All of this comes to a head in the New Testament when we hear that “his name will be Jesus (Joshua) because he will save his people from their sins. Here the names Yahweh, Joshua, and Jesus are identified. And most notably, the title, Christ (Messiah, which means anointed) harkens back to the entire history of the anointed servant of the Lord. In the New Testament world, all a Jew (or Samaritan) had to do is say the title “Messiah” and instantly a whole history of significance was brought to the mind. Thus to say, “Jesus is the Christ” was the most historically freighted of statements. For by nominating Jesus with title “Christ” one was making a revaluation of history itself.

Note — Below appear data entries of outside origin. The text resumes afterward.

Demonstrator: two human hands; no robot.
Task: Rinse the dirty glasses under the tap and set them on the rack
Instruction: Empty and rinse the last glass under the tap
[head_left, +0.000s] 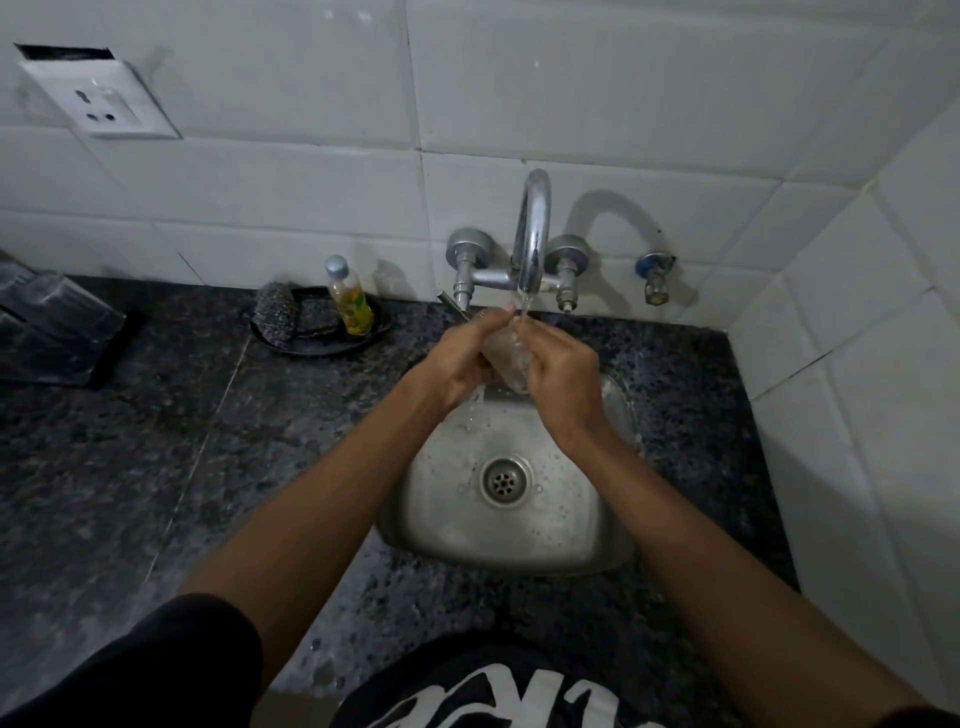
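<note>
You held the glass (506, 358) tilted under the tap (532, 234), its mouth up at the running stream, above the back edge of the steel sink (571, 525). Your left hand (462, 364) wrapped it from the side, fingers (493, 319) closed round the rim; your right hand (563, 382) clasped the other side, fingers curled against it. On the dark worktop (130, 467) to the left sat a tray (322, 345) with a scrubber (275, 314) and a bottle (349, 296).
</note>
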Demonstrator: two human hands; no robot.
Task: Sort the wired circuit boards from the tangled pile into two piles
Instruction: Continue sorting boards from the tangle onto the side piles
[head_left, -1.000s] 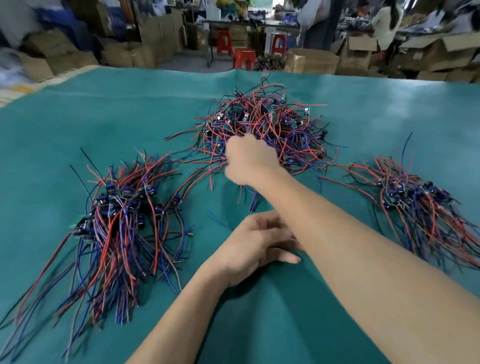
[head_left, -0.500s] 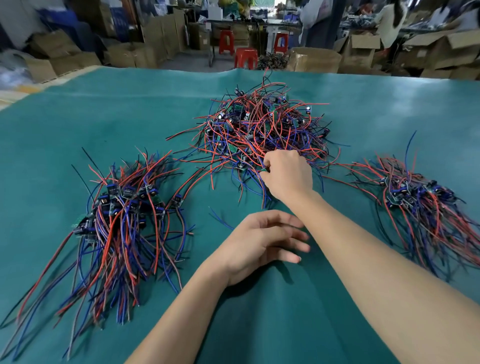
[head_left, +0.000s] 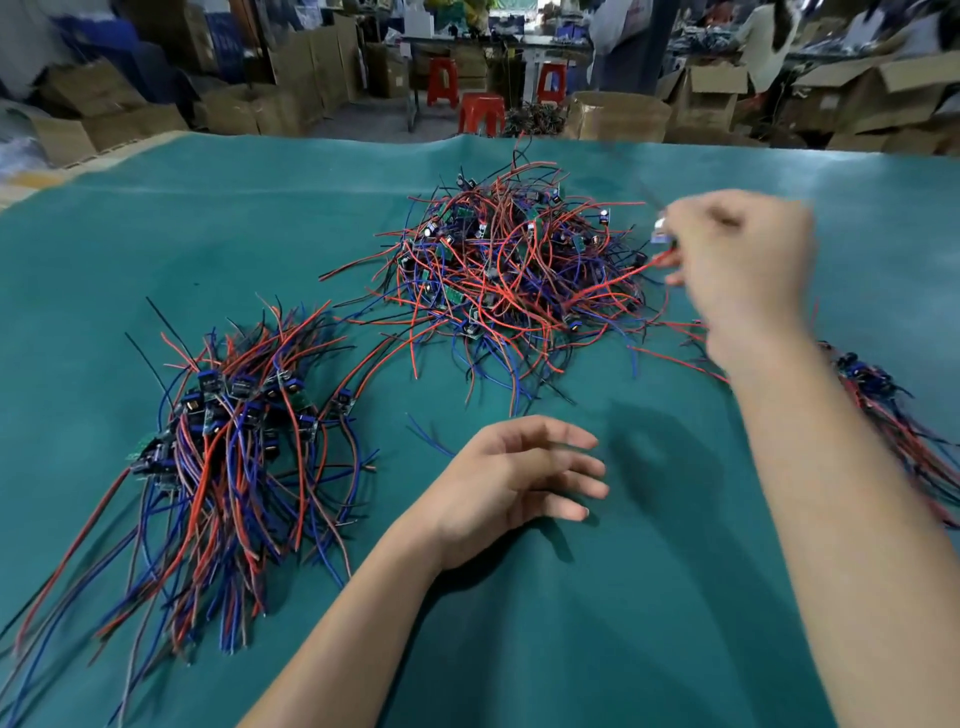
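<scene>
A tangled pile (head_left: 511, 270) of small circuit boards with red, blue and black wires lies at the centre back of the green cloth. A sorted pile (head_left: 228, 441) lies at the left, its wires trailing towards me. Another sorted pile (head_left: 893, 415) lies at the right, partly hidden by my right forearm. My right hand (head_left: 743, 270), blurred, is raised at the right edge of the tangled pile and pinches a wired circuit board (head_left: 661, 234) whose red wire trails back into the pile. My left hand (head_left: 519, 478) rests on the cloth with relaxed, empty fingers.
The green cloth (head_left: 571, 597) covers the whole table. A loose blue wire (head_left: 428, 439) lies just left of my left hand. Cardboard boxes (head_left: 618, 117), red stools (head_left: 480, 111) and people stand beyond the far edge.
My right hand left the front of the tangled pile and moved up and to the right, lifting one wired board out. My left hand stayed in place.
</scene>
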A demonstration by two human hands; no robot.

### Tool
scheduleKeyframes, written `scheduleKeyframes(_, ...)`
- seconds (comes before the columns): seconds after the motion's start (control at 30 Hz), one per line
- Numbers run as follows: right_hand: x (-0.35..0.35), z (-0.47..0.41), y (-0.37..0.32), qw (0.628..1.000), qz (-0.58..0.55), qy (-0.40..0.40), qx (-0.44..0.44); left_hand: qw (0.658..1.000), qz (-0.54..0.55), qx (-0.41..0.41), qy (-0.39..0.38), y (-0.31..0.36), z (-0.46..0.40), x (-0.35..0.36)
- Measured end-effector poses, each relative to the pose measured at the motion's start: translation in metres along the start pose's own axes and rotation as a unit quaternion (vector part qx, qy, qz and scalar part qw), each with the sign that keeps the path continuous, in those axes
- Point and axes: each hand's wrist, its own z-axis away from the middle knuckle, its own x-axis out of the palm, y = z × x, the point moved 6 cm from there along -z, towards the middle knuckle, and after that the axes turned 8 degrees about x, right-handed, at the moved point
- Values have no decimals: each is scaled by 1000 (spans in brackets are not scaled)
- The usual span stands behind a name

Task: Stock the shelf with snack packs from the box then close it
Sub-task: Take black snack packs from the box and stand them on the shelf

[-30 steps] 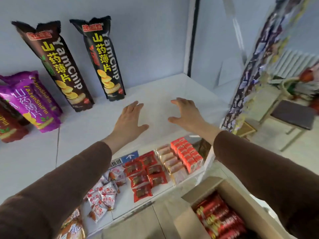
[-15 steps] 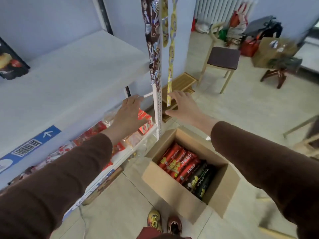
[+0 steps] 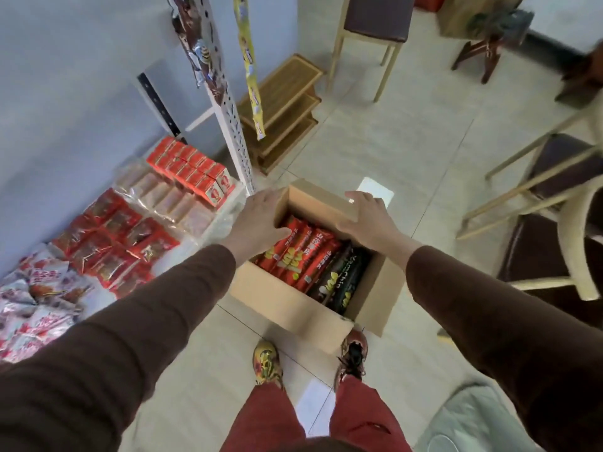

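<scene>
An open cardboard box stands on the floor by my feet. Inside lie several long red snack packs on the left and dark Yam Chip packs on the right. My left hand hovers over the box's far left corner, fingers spread, touching or just above the red packs. My right hand is over the box's far right rim, fingers apart, holding nothing. The low shelf at left carries red boxes, clear-wrapped bars and red sachets.
A white perforated shelf post rises just beyond the box, with snack strips hanging beside it. A low wooden rack sits behind. Wooden chairs stand at the right and far back. My shoes are close to the box's near side.
My view has dropped from the upper shelf to the floor. Both hands have come down from the shelf to the open box, still holding nothing.
</scene>
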Motion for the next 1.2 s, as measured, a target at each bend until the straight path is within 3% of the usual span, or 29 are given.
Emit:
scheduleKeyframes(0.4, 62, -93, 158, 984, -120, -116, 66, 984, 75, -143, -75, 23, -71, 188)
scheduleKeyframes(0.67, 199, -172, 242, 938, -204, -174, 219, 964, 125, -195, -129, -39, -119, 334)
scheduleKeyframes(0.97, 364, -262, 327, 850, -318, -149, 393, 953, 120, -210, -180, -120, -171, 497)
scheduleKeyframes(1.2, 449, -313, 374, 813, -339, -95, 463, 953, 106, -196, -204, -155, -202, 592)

But we need to be lovers of language if we are to learn any of this; lovers of words and lovers of the worlds they create. We need to practice philology, to whatever extent that is still possible anymore. Ultimately, this is how we love the world of our neighbors; the world of our ancestors, and the texts they’ve written down for us; and ultimately this is how we love the eternal logos of God. Indeed, all these things go together.
For by him all things were created, in heaven and on earth, visible and invisible, whether thrones or dominions or rulers or authorities—all things were created through him and for him. And he is before all things, and in him all things hold together (Col 1:16-17).